6. Mr. Jetly referred us to the decision of a Division Bench of the Karnataka High Court in the State of Karnataka v. Dada & Co. where it was held that me charity collections made by the assessee in that case were inextricably connected with the sales and were collected on the occassion of sales and should necessarily form part of the turnover also. The ratio of this case has no application to the case before us. Charity collections made by the assessee in that case can in no way be compared to the collection of service pool charges in the case before us. It is obvious that when an amount is collected by way of charity commission from a purchaser, the purchaser does not share in the benefit which might be obtained out of the amount collected nor is the charity even made in his name. The only consideration for which the purchaser pays this amount is that he wants to buy the article in question.
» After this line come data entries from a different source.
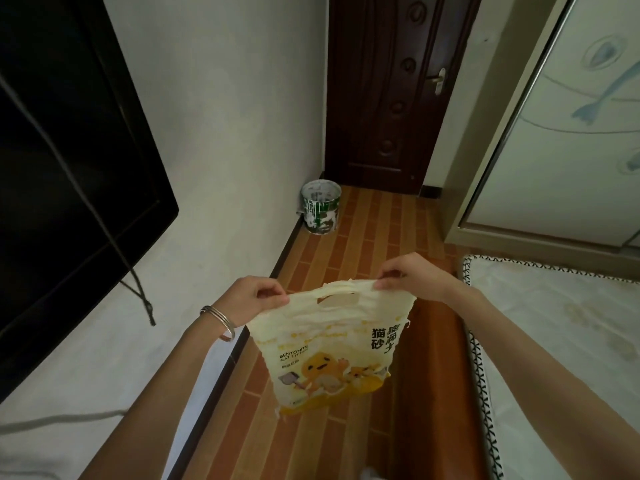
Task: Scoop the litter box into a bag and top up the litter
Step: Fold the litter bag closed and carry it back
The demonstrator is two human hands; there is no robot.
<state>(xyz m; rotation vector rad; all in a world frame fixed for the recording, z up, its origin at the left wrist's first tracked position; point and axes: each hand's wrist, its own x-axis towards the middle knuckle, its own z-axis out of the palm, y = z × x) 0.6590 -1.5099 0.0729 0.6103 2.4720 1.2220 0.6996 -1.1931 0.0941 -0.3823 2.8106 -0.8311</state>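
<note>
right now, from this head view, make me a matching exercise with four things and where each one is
Things:
1. paint-splashed bucket
2. bangles
3. litter bag
4. mattress

Places:
a. pinched at its top corners by the left hand and the right hand
b. along the right edge of the view
c. worn on the wrist of the left hand
d. on the tiled floor, in the corner beside the dark door

Pairs: 1-d, 2-c, 3-a, 4-b
</note>
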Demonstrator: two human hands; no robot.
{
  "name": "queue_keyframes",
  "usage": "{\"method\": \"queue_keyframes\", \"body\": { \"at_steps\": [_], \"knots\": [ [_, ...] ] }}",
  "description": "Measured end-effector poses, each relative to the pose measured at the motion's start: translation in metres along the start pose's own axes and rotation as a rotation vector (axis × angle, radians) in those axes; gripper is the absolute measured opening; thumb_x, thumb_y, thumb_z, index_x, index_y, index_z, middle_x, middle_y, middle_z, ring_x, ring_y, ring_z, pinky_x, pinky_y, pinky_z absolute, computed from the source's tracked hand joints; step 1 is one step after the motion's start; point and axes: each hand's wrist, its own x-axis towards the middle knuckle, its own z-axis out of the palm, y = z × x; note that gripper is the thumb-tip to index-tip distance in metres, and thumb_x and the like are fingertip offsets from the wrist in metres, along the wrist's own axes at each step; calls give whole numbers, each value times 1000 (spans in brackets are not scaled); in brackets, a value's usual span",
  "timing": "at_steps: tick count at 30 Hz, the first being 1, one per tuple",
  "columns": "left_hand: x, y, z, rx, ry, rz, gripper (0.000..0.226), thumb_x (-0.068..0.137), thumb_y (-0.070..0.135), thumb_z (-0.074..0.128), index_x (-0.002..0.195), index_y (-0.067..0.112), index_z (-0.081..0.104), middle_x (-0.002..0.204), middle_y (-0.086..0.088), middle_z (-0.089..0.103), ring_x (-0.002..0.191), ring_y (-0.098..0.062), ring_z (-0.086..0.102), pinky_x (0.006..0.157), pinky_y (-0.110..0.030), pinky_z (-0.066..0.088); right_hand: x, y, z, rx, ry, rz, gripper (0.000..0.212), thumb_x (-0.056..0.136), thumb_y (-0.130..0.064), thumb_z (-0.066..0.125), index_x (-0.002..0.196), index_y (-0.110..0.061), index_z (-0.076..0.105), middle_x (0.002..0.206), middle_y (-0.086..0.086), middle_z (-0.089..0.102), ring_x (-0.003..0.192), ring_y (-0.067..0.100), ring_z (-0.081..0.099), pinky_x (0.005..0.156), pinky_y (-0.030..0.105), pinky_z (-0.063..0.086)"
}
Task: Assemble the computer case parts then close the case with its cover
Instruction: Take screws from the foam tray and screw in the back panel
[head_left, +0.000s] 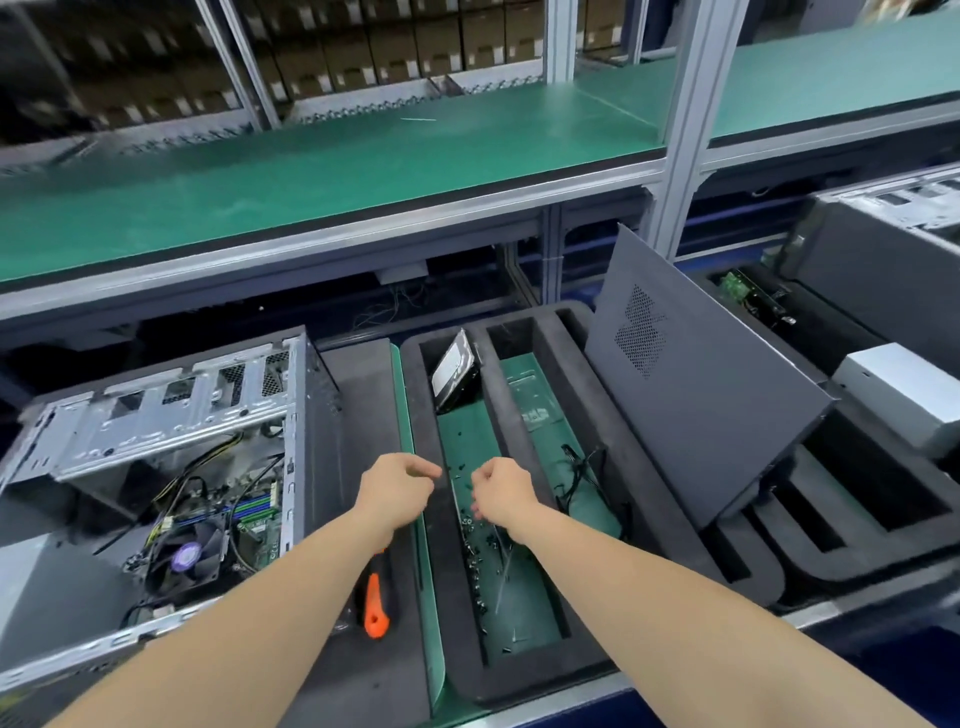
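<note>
- Our open grey metal computer case (156, 467) lies at left.
- Its flat dark-grey perforated cover (727, 395) leans in the black foam tray (519, 670), at right.
- Our left hand (397, 488) and right hand (501, 491) hover above small black screws (475, 551), fingers curled; any grip we cannot tell.

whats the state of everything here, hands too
silver metal computer case: open, on its side
dark grey perforated side cover: off, leaning in the black foam tray
black hard drive: tilted in its slot
small black screws: loose in a tray slot
orange-handled screwdriver: lying flat, unheld
left hand: fingers curled, grip unclear
right hand: fingers curled, grip unclear
</note>
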Motion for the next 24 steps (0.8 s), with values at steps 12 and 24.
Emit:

7. Mr. Jetly next referred us to a decision of a Division Bench of the Kerala High Court in The Thannirangad Service Co-operative Society Ltd. v. State of Kerala . There the assessees - two co-operative societies - were appointed by the civil supplies department of the state Government as authorised agents for procuring paddy from agriculturists and selling it to the ration shops in the State after getting it dehusked and converted into rice in rice-mills. The assessees collected amounts by way of administrative surcharge and price equalisation charge from the purchasers (ration shop retail dealers) and included those amounts in the sale bills issued to the purchasers as part of the price of the goods sold. It was held that the amounts collected by the assessees from the purchasers by way of administrative surcharge and price equalisation charge formed part of the assessees' turnover and, therefore, were liable to tax, as they would be included within the meaning of the expression 'turnover' as defined in Section 2(27) of the Kerala General Sales Tax Act, 1963. The facts in this case are also altogether different from the facts of the case before us and the decision is of no assistance to Mr. Jetly.
8. In the result, we answer question referred to us in the affirmative and in favour of the respondent-assessee. The applicant to pay to the respondent the costs of the reference.